Finanças
INSS amplia bloqueio para contratação de crédito consignado a todos os segurados
Medida segue recomendação do TCU e, segundo o instituto, busca garantir maior proteção aos beneficiários; desbloqueio só ocorre via biometria
Desde novembro, o Instituto Nacional do Seguro Social (INSS) implementou o bloqueio mensal e recorrente para a contratação de crédito consignado — aquele descontado diretamente na folha de pagamento — em aposentadorias e pensões, abrangendo todos os segurados. A medida atende à recomendação do Acórdão nº 1.115/2024 do Tribunal de Contas da União (TCU) e tem como objetivo reforçar a proteção dos beneficiários.
Agora, o bloqueio é aplicado a todos os benefícios previdenciários e renovado mensalmente. Para liberar a contratação, o segurado precisa realizar o desbloqueio por meio do aplicativo ou site Meu INSS, utilizando biometria, exigida de forma integral desde maio.

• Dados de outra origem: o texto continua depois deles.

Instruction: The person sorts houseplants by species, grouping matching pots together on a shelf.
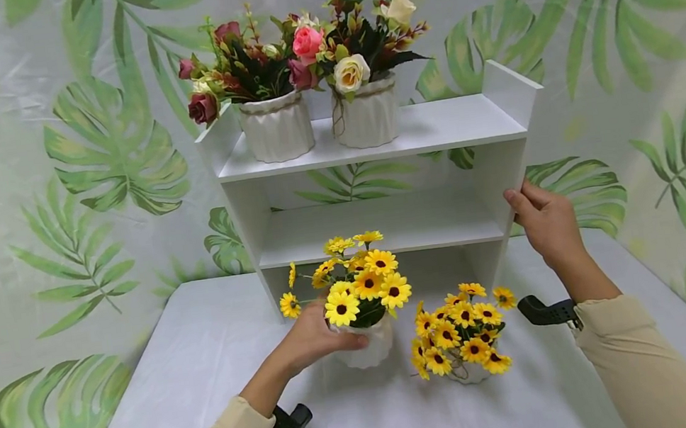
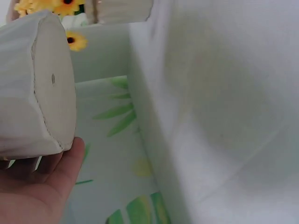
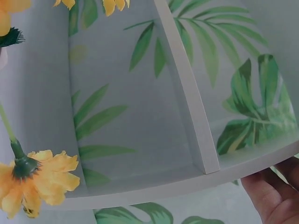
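My left hand (image 1: 314,335) grips a white ridged pot (image 1: 377,345) of yellow sunflower-like flowers (image 1: 367,284), thumb along the near side. In the left wrist view the underside of this pot (image 2: 55,81) shows, raised off the tabletop, with a small hole in its middle. At the other side, my right hand (image 1: 551,223) holds the right side panel of a white shelf (image 1: 514,182) by its edge, about level with the middle tier. In the right wrist view the fingers (image 3: 268,193) wrap the panel's edge. Between my arms stands a second pot of yellow flowers (image 1: 460,331).
Two white pots of artificial roses, the left one (image 1: 278,129) and the right one (image 1: 367,117), stand on the shelf's top tier. A white cloth covers the table (image 1: 164,379). Behind hangs a leaf-patterned backdrop (image 1: 116,149).
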Available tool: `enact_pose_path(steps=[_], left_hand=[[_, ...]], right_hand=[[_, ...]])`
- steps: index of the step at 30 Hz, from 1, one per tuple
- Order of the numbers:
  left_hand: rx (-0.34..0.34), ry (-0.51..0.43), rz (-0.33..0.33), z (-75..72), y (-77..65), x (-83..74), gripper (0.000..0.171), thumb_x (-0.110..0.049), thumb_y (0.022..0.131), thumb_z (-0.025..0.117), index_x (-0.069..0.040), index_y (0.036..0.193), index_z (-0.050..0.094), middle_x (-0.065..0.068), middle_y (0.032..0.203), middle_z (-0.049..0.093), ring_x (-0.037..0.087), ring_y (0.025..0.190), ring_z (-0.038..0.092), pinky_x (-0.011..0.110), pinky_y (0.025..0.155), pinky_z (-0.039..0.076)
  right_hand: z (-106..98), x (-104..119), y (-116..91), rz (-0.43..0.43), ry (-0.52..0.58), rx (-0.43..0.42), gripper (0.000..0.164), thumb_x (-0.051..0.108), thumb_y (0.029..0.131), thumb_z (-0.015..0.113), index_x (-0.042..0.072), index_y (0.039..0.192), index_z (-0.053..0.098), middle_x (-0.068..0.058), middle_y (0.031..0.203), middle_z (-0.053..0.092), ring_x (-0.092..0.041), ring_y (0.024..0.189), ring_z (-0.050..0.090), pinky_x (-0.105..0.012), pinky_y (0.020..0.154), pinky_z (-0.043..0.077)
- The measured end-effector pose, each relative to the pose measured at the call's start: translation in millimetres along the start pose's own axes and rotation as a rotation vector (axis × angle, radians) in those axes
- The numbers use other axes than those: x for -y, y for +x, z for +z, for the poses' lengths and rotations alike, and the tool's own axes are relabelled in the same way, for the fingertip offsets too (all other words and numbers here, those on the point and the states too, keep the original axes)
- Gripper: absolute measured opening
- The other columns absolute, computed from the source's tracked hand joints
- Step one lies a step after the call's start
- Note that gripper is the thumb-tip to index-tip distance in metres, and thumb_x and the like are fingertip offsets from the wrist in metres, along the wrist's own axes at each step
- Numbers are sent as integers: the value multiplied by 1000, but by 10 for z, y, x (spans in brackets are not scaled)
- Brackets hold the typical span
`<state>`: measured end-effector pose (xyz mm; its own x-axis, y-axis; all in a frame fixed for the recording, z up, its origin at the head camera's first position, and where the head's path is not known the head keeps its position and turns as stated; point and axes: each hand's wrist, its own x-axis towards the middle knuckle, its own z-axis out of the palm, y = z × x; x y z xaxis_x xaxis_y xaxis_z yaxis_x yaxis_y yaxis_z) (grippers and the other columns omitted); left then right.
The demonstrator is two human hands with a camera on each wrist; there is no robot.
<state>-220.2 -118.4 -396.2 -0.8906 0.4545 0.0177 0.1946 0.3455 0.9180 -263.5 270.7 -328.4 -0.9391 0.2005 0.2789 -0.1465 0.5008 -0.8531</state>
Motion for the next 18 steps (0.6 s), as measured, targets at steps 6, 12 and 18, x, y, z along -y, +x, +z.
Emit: enact_pose_path(steps=[6, 12, 18], left_hand=[[-4, 8, 16, -101, -46, -129, 70, -31, 71, 88, -23, 133, 57, -2, 129, 66, 17, 117, 59, 43, 104, 48], [-55, 55, 7, -200, -55, -232, 69, -31, 71, 87, -26, 133, 58, -4, 130, 64, 18, 119, 57, 45, 104, 48], [-120, 75, 10, -332, -33, -362, 69, -31, 71, 87, -23, 133, 58, -2, 131, 63, 20, 122, 57, 48, 107, 45]], right_hand=[[0, -3, 2, -9, 0, -12, 57, 49, 102, 43, 23, 153, 34, -12, 158, 37, -41, 136, 48, -52, 103, 45], [15, -4, 9, -10, -5, -14, 57, 49, 102, 44, 23, 152, 35, -12, 158, 38, -40, 136, 49, -50, 102, 46], [5, 2, 1, -12, -18, -4, 58, 49, 102, 43, 22, 152, 34, -13, 157, 38, -41, 135, 49, -49, 101, 46]])
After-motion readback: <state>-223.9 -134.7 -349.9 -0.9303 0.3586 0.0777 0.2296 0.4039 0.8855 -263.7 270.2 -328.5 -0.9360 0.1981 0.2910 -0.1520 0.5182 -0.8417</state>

Anteriormente, o empréstimo consignado já era bloqueado automaticamente para novos segurados durante os primeiros 90 dias após a concessão do benefício, sendo possível solicitar o desbloqueio apenas pelo próprio beneficiário via aplicativo ou site.

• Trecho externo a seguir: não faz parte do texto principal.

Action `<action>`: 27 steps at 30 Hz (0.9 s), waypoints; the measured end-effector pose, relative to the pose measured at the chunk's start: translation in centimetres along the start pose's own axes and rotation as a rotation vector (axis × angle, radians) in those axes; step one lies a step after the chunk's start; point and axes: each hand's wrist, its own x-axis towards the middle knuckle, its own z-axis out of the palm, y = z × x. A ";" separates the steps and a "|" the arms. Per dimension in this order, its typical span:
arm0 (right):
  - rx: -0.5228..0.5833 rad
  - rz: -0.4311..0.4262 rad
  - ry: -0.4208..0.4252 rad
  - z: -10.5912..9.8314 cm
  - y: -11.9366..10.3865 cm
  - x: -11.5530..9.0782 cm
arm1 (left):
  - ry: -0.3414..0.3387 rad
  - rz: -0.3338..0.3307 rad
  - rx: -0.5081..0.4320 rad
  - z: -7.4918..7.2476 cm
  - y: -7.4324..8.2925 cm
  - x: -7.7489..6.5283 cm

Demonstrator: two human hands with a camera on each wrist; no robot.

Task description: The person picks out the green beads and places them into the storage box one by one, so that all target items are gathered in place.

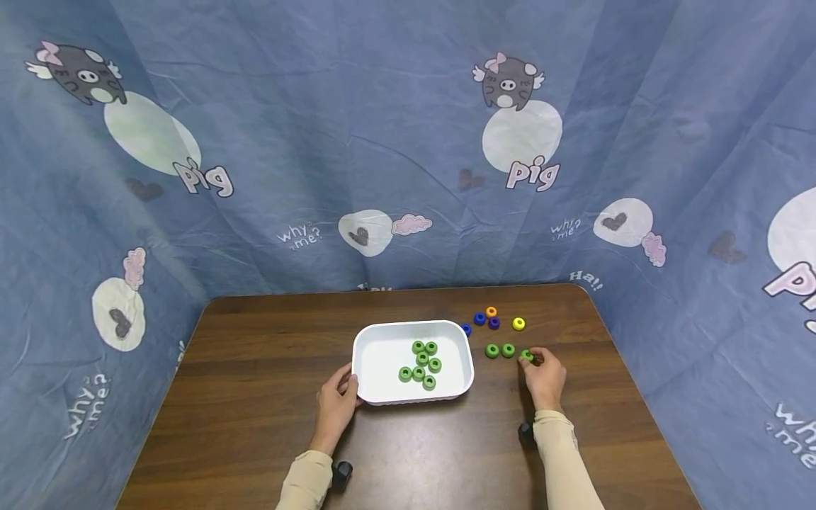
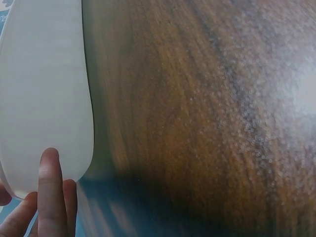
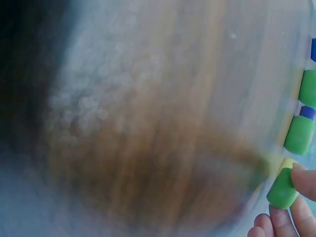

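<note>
A white rectangular tray (image 1: 413, 400) with rounded corners stands on the table and has several green beads (image 1: 418, 374), each with a hole in the middle, in its middle and right part. The left hand (image 1: 336, 409) grips the tray's left end, its thumb at the rim. From the left wrist, the tray's pale side (image 2: 47, 89) shows with fingers against it. To the right of the tray, the right hand (image 1: 545, 379) pinches a green bead (image 3: 282, 189) between thumb and fingers. Two more green beads (image 1: 508, 350) lie in a row just left of that hand.
Behind the green row lie blue beads (image 1: 480, 319), a dark purple bead (image 1: 494, 323), an orange bead (image 1: 491, 312) and a yellow bead (image 1: 519, 324). The brown wooden table (image 1: 268, 368) ends at a blue patterned curtain (image 1: 408, 142) at the back and sides.
</note>
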 end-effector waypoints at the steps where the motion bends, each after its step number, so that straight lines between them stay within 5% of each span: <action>1: 0.000 0.001 0.001 -0.1 -0.1 -0.1 | -0.001 0.002 0.000 0.0 0.0 0.0; 27: 0.106 -0.240 0.019 -0.9 -8.3 -2.7 | -0.004 -0.005 0.004 -0.1 0.1 0.0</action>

Segundo o INSS, essa ação integra uma série de medidas para ampliar o controle sobre a concessão do crédito consignado, priorizando a proteção dos segurados e a transparência nas parcerias com instituições financeiras.
A Lei nº 14.601, de 19 de junho de 2023, estabelece que o total de consignações facultativas não pode exceder 45% do valor do benefício, sendo: 35% destinados exclusivamente a empréstimos, 5% para amortização de despesas contraídas por meio de cartão de crédito, e 5% para despesas com cartão consignado de benefício.
Durante audiência pública na Câmara dos Deputados em agosto, representantes de empresas promotoras de crédito criticaram as regras do INSS. O presidente do Sindicato das Empresas Promotoras de Crédito de Santa Catarina, Sérgio Cemin, afirmou que o número de contratos caiu 82% de janeiro a junho deste ano.
Além do cumprimento da determinação do TCU, a mudança ocorre em meio a investigações sobre descontos não autorizados do INSS realizados por associações e sindicatos diretamente nas folhas de pagamento. De acordo com apuração, essas entidades cobraram de aposentados e pensionistas R$ 6,3 bilhões entre 2019 e 2024.